The Swiss Arts Council, Pro Helvetia, has been promoting cultural exchange between Switzerland and South Africa since the fall of apartheid ten years ago.
Cultural ties have strengthened since the opening of a liaison office in Cape Town.
“Every beginning is difficult, but we managed it,” said Mirjam Asmal, head of the Pro Helvetia South Africa liaison office, which has been up and running since 1998.
The office is housed in the Swiss consulate in Cape Town and works closely with the Swiss diplomatic service in South Africa. But the bureau maintains a certain independence.
The main aim of the office is to promote cultural exchange between individuals and institutions from both countries. This can include dance, theatre, the visual arts, music or literature.
“At the beginning it was a difficult undertaking, because South African artists often lacked the financial means, so there weren’t the right infrastructures,” Asmal told swissinfo.
But in 1999, the situation improved. Pro Helvetia was able to benefit from the opening of a Swiss Development Agency (SDC) coordination office in the capital, Pretoria, which was mandated to support the local culture scene.
Asmal says she is pleased with the work that the office has carried out during its six-year existence.
“We are now well-known in the country,” she said. “Every year, we are contacted by about 150 to 200 people working in culture, who are either looking for local support or are interested in an exchange programme with Switzerland,” added Asmal.
Asmal says that there are now regular projects and a strong artistic network between the two countries. But there is still one problem – the lack of money.
The highlight of 2004 is expected to be the anniversary celebrations for “ten years of the new South Africa”.
The Pro Helvetia office has been working together with the South African embassy in Bern to organise a number of cultural events to mark the occasion.
Asmal says the main event, a festival of South African contemporary art, will take place in the Schlachthaus theatre in Bern in the autumn.
“It’s the biggest South African culture event in Switzerland,” explained Asmal. “Until now it was mostly Swiss artists who went to South Africa.”
Visions of Paradise
Another event planned for this year is an exhibition of Swiss and South African contemporary visual art, called Visions of Paradise.
Zurich-born Karin Frei is the curator of the display, which is due to go on show in the Joao Ferreira Gallery in Cape Town.
Frei won a grant from Pro Helvetia last year to come to South Africa to do some research ahead of the exhibition.
“I asked artists from Switzerland and South Africa what their vision of paradise was,” Frei told swissinfo.
“The exhibition is a cross-section of art, architecture, design and social network.

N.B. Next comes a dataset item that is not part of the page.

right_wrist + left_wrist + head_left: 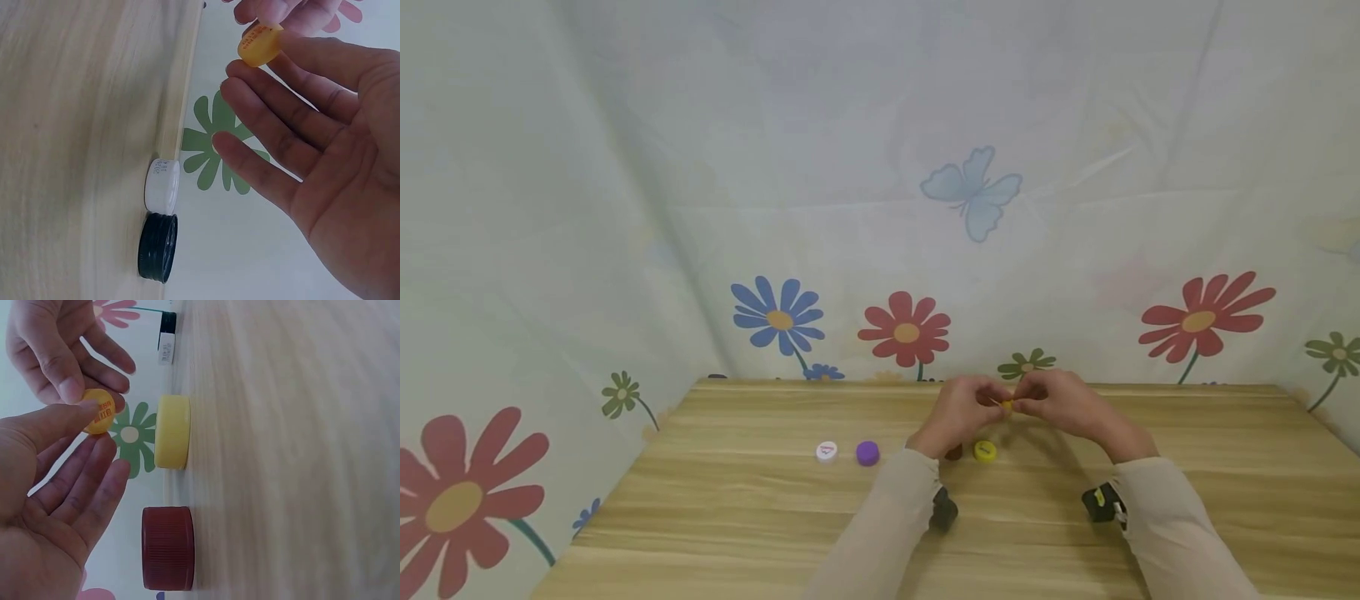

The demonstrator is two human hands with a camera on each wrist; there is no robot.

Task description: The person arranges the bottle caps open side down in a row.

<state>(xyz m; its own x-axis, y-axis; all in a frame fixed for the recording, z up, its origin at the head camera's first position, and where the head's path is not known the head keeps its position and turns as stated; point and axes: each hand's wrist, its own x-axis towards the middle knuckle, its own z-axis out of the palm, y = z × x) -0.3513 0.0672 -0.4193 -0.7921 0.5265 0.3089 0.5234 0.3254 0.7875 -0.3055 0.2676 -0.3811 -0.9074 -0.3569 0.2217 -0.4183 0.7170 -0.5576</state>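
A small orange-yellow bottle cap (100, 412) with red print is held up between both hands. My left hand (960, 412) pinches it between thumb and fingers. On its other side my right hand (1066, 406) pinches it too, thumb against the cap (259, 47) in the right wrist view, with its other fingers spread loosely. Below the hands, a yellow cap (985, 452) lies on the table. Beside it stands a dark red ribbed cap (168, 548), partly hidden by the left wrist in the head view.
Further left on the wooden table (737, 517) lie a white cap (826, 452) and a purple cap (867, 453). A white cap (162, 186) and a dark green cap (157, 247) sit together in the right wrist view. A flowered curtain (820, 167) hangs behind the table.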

It’s the artists’ private visions of the future, in the end a very socio-political thing,” she explained.
Frei has spent the past three months getting to know the South African art scene. “It was also very important to me to start the exhibition here in South Africa, so that people could see the combination of European and South African artists with their own eyes,” she said.

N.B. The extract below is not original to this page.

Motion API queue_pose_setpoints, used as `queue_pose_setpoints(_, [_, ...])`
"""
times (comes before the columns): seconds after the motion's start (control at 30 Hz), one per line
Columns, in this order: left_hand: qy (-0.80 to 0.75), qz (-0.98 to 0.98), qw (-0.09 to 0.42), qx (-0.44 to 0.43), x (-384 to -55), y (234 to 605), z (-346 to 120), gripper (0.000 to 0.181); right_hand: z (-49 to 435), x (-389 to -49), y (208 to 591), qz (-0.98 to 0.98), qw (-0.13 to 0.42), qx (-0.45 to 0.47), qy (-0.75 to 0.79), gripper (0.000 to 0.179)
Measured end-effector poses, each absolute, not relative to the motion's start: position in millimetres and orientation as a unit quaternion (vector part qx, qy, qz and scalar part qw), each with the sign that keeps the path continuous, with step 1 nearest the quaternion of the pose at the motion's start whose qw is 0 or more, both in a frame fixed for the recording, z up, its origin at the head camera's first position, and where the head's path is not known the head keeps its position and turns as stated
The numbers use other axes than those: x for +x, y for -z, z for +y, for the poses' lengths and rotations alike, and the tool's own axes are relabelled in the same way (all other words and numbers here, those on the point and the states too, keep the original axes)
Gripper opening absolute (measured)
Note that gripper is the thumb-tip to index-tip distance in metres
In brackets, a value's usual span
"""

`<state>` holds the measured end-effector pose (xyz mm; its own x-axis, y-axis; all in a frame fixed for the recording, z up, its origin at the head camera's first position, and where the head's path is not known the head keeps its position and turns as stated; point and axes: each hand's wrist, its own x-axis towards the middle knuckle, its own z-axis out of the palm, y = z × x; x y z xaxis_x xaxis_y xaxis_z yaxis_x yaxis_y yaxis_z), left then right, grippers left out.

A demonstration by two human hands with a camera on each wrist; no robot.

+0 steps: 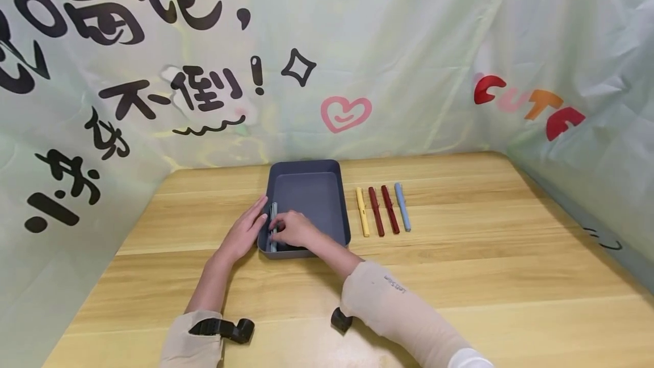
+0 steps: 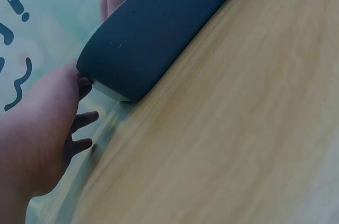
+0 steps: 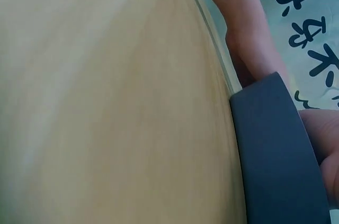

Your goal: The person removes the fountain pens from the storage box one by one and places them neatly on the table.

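Note:
A dark blue-grey tray [image 1: 319,192] sits on the table, its long sides pointing away from me. Along its inner left wall lies a grey-blue pen [image 1: 274,210]. My right hand [image 1: 296,229] reaches into the tray and pinches this pen between thumb and fingers, which partly cover it. My left hand [image 1: 243,235] rests with extended fingers against the outside of the tray's left wall. In the left wrist view, the left hand [image 2: 45,123] is at the tray's corner. The tray wall hides most of the right hand [image 3: 323,134] in the right wrist view.
Right of the tray, a yellow pen [image 1: 362,212], two dark red pens [image 1: 376,212] [image 1: 390,209] and a light blue pen [image 1: 402,207] lie side by side on the wooden table [image 1: 485,243]. A printed curtain [image 1: 409,44] surrounds the table's back and sides.

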<state>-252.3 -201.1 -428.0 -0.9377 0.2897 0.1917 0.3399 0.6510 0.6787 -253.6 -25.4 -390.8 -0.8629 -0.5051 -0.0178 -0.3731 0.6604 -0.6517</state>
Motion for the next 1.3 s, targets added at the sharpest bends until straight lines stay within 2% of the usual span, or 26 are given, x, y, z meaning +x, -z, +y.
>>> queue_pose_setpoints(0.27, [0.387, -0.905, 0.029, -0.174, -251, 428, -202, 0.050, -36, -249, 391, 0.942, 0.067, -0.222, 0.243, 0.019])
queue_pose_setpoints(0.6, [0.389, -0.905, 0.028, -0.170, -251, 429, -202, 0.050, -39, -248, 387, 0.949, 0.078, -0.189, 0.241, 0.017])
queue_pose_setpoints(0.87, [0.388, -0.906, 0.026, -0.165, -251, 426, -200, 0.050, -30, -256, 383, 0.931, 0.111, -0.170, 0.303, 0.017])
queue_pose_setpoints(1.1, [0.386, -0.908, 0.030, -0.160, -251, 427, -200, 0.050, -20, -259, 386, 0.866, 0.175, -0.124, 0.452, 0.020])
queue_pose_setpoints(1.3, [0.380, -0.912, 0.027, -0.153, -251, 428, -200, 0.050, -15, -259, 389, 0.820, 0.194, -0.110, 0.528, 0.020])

Frei says the exhibition will also be shown in Europe, starting in France. But when it will come to Switzerland and where it will be held has yet to be decided.
Pro Helvetia South Africa’s next goal is to expand into the surrounding region. The SDC is already planning such a move.

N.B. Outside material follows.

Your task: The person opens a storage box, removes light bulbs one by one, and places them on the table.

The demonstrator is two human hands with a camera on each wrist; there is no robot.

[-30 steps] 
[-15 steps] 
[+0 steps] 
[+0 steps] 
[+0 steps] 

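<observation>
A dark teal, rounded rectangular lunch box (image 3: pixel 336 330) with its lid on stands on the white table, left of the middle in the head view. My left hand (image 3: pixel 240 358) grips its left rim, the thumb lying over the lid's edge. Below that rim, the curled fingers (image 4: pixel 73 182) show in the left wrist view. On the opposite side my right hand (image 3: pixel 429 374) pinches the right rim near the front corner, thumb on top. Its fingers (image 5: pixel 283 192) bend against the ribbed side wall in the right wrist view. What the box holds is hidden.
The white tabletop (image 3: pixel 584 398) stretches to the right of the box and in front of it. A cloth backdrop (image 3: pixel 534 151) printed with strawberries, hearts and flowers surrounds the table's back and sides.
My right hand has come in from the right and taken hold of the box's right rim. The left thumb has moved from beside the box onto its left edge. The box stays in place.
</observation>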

An agreement is in the pipeline, which would allow the Pro Helvetia liaison office to extend its activities to neighbouring countries, including Mozambique, Angola and possibly Zimbabwe.
swissinfo, Jean-Michel Berthoud in Cape Town (translation: Isobel Leybold)
The liaison office in Cape Town opened in 1998 and is one of Pro Helvetia’s youngest offices.
It is the second office on the African continent – there is another office in Egypt.
Pro Helvetia South Africa works closely with the Swiss diplomatic representation and the SDC. The office aims to extend its activities to neighbouring countries.